Distributed Power Control for the Downlink of Multi-Cell NOMA Systems

This paper investigates the power control problem for the downlink of a multi-cell non-orthogonal multiple access system. The problem, called P-OPT, aims to minimize the total transmit power of all the base stations subject to the data rate requirements of the users. The feasibility and optimality properties of P-OPT are characterized through a related optimization problem, called Q-OPT, which is constituted by some relevant power control subproblems. First, we characterize the feasibility of Q-OPT and prove the uniqueness of its optimal solution. Next, we prove that the feasibility of P-OPT can be characterized by the Perron-Frobenius eigenvalues of the matrices arising from the power control subproblems.

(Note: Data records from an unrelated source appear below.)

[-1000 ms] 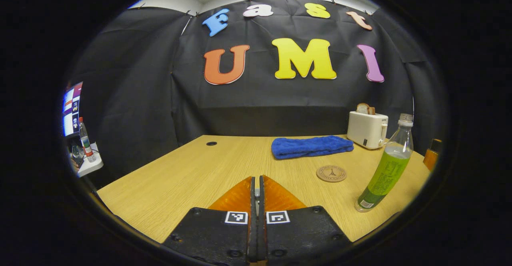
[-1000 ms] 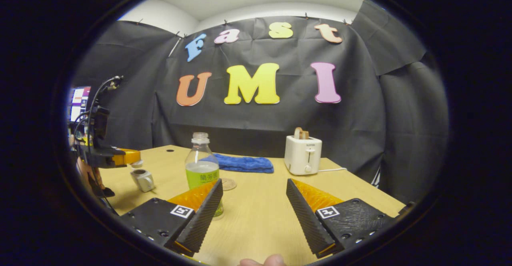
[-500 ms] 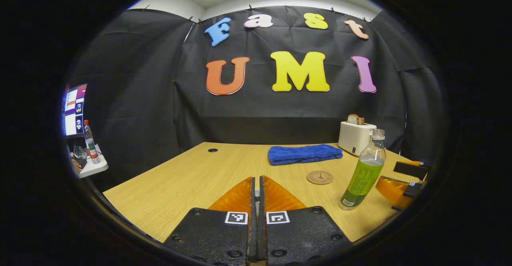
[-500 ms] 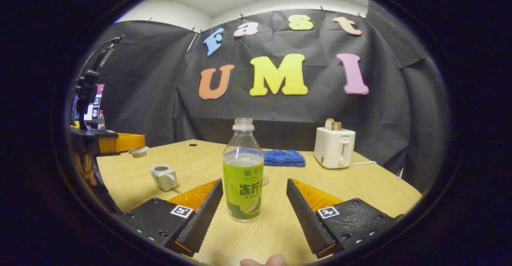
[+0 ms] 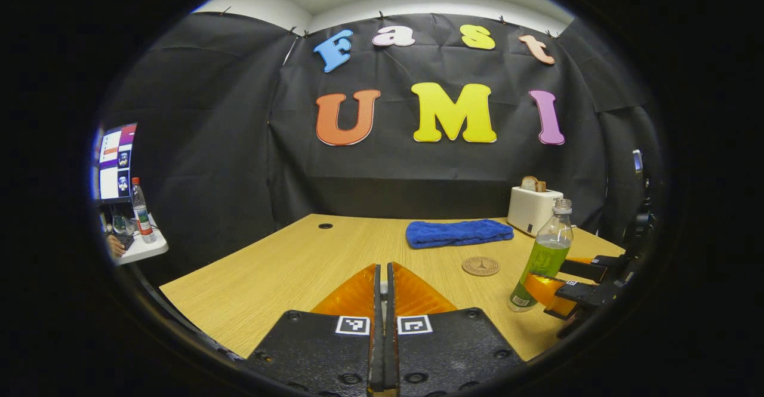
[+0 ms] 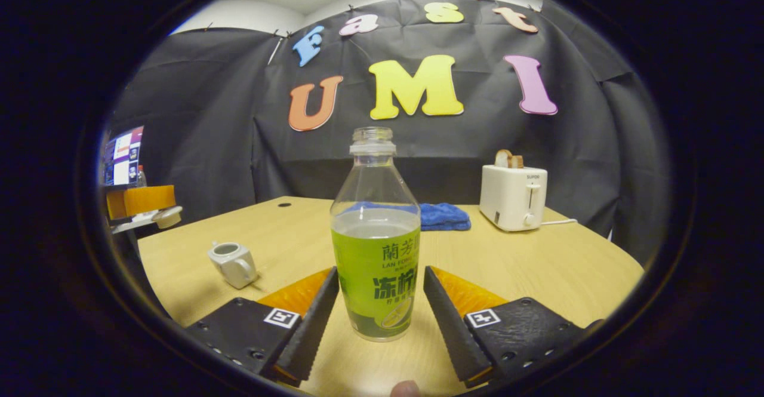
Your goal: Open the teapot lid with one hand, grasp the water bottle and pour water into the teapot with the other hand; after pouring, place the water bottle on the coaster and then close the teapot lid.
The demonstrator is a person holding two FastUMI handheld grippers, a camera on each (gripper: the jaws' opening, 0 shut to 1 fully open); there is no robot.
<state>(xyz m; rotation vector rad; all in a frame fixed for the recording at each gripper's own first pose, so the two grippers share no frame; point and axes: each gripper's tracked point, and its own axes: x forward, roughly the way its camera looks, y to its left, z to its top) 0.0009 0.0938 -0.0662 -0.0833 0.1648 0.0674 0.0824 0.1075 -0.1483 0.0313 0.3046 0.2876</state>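
bottles 2 (image 6: 375, 236) (image 5: 141, 209) | teapot 1 (image 6: 233, 263) | coaster 1 (image 5: 480, 265) | toaster 1 (image 6: 513, 197) | towel 1 (image 5: 458, 232) | tools 2 (image 5: 385, 280) (image 6: 380, 292)

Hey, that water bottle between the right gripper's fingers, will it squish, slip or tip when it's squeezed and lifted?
The water bottle looks like thin clear plastic, so it may dent under the right gripper. It's roughly half full, so likely moderately heavy low down. With no cap visible on the neck, tilting early could spill.

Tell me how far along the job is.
Done: lid is off the teapot, held in the left gripper. In hand: right gripper open around the standing water bottle, not clamped. Left: pour, set it on the coaster, replace lid.
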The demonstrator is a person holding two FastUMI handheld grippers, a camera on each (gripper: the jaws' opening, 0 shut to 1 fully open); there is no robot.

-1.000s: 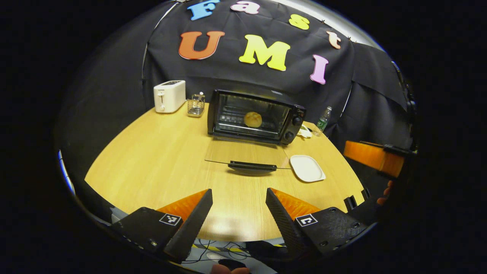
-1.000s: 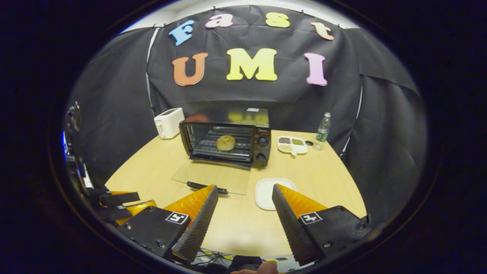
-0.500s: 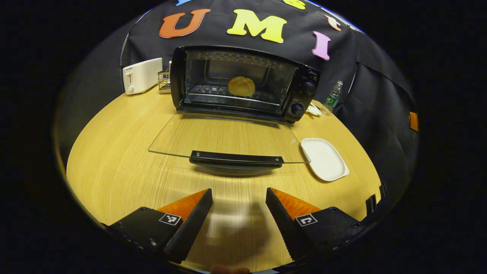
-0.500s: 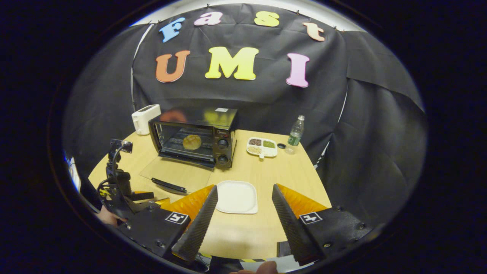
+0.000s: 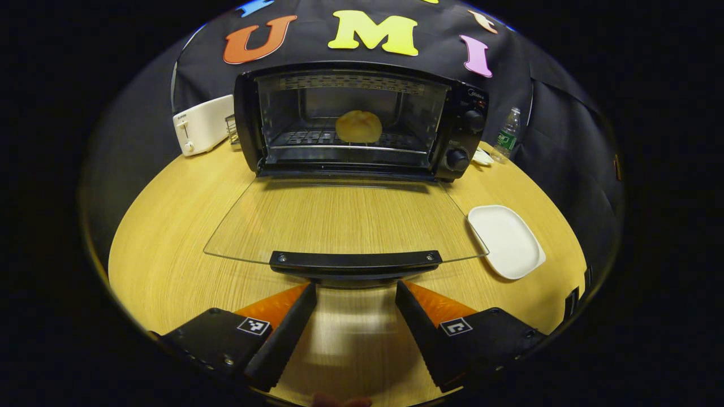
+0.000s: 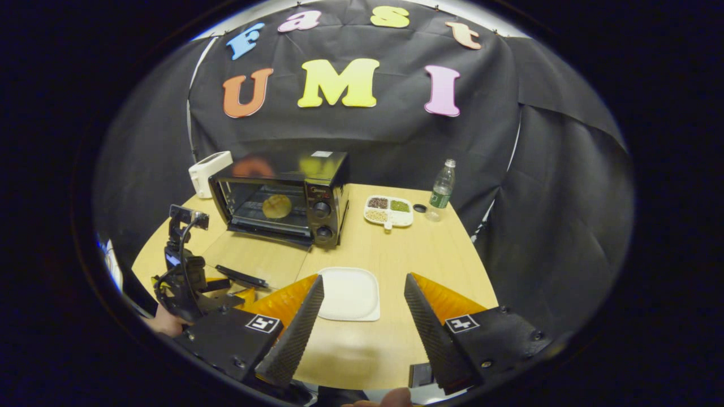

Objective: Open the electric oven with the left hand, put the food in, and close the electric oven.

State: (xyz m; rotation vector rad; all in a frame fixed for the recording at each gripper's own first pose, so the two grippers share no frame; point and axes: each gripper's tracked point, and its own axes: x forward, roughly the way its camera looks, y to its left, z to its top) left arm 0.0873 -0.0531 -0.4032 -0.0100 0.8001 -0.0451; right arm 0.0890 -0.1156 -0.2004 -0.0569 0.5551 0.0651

Subsequently, the relationship between the optimal solutions to P-OPT and that to Q-OPT is presented, which motivates us to obtain the optimal solution to P-OPT through solving the corresponding Q-OPT. Furthermore, a distributed algorithm to solve Q-OPT is designed, and the underlying iteration is shown to be a standard interference function. According to Yates's power control framework, the algorithm always converges to the optimal solution if exists. Numerical results validate the convergence of the distributed algorithm and quantify the improvement of our proposed method over fractional transmit power control and orthogonal multiple access schemes in terms of power consumption and outage probability.